Assigned task
Everything from the top of the data below through the line with "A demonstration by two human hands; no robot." should be duplicated exactly, and nothing past it.

------------------------

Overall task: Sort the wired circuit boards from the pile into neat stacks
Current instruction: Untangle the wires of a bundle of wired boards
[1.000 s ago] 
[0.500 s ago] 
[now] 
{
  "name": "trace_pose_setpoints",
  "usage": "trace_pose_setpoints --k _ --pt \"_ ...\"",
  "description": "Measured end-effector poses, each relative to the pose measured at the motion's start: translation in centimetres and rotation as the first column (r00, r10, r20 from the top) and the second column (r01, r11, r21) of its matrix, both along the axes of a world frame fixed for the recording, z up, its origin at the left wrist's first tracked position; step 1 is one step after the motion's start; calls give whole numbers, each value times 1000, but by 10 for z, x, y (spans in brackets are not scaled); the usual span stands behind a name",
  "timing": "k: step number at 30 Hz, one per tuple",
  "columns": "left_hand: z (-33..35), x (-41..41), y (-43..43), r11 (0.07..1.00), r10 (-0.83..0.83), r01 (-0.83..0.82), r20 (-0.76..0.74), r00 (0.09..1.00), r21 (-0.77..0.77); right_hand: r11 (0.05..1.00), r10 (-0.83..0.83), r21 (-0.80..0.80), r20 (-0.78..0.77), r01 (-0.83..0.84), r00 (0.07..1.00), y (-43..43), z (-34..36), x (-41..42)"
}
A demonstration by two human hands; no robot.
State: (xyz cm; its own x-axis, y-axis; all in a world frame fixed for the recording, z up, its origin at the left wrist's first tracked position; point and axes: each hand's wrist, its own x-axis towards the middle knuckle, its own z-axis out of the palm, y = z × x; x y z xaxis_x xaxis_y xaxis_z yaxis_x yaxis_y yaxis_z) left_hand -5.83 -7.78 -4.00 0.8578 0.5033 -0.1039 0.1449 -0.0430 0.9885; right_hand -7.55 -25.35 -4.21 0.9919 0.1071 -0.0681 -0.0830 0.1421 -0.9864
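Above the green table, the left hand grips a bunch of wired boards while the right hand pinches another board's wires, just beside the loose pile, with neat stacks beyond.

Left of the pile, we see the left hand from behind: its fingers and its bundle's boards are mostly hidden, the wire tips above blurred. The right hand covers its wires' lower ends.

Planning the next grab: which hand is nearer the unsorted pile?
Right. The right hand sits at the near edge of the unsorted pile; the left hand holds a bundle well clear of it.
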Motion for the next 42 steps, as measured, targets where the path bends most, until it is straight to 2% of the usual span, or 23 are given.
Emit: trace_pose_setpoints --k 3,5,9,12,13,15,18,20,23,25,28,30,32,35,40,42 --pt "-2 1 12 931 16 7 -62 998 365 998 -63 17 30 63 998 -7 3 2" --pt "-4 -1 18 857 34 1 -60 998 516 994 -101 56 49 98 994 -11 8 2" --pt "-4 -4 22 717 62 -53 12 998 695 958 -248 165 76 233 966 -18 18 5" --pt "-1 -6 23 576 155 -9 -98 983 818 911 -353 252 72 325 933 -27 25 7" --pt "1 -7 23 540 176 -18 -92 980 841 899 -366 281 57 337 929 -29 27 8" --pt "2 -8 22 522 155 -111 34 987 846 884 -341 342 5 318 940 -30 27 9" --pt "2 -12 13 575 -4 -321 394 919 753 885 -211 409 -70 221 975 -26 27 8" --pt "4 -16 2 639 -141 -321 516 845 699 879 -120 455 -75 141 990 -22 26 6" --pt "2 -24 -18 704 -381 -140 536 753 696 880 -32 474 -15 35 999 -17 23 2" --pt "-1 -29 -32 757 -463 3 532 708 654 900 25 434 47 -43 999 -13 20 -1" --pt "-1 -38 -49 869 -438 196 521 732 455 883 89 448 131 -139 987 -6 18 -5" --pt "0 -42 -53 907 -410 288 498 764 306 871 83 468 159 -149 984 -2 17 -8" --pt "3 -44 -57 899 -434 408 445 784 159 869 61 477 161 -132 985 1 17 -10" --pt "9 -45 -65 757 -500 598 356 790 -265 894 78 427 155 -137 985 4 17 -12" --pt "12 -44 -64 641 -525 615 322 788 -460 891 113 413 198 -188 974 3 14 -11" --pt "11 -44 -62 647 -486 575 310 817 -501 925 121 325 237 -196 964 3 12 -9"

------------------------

Output below
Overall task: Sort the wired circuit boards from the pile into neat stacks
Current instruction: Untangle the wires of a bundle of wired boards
[1.000 s ago] 
[0.500 s ago] 
[now] 
{
  "name": "trace_pose_setpoints",
  "usage": "trace_pose_setpoints --k _ --pt \"_ ...\"",
  "description": "Measured end-effector poses, each relative to the pose measured at the motion's start: translation in centimetres and rotation as the first column (r00, r10, r20 from the top) and the second column (r01, r11, r21) of its matrix, both along the axes of a world frame fixed for the recording, z up, its origin at the left wrist's first tracked position; step 1 is one step after the motion's start; calls give whole numbers, each value times 1000, but by 10 for z, x, y (spans in brackets are not scaled); the usual span stands behind a name",
  "timing": "k: step number at 30 Hz, one per tuple",
  "columns": "left_hand: z (-33..35), x (-41..41), y (-43..43), r11 (0.07..1.00), r10 (-0.83..0.83), r01 (-0.83..0.82), r20 (-0.76..0.74), r00 (0.09..1.00), r21 (-0.77..0.77); right_hand: r11 (0.05..1.00), r10 (-0.83..0.83), r21 (-0.80..0.80), r20 (-0.78..0.77), r01 (-0.83..0.84), r00 (0.07..1.00), y (-43..43), z (-34..36), x (-41..42)"
}
A demonstration by two human hands; no robot.

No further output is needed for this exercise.